• _YOUR GOAL_: Could the whole of the data below be written out verbatim?

• _RECORDED INFORMATION_:
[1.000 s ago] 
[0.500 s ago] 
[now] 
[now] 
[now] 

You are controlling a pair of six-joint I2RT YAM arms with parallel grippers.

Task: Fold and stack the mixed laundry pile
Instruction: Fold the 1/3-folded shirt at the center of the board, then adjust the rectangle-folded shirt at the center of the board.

• _EXPECTED ANSWER_:
[1.000 s ago] 
[0.500 s ago] 
[now] 
[now] 
[now] 

You are controlling a pair of six-joint I2RT YAM arms with parallel grippers.

Task: Fold and stack the mixed laundry pile
Instruction: Fold the 1/3-folded shirt at the center of the board, then adjust the rectangle-folded shirt at the center of the board.

That completes the output for this exercise.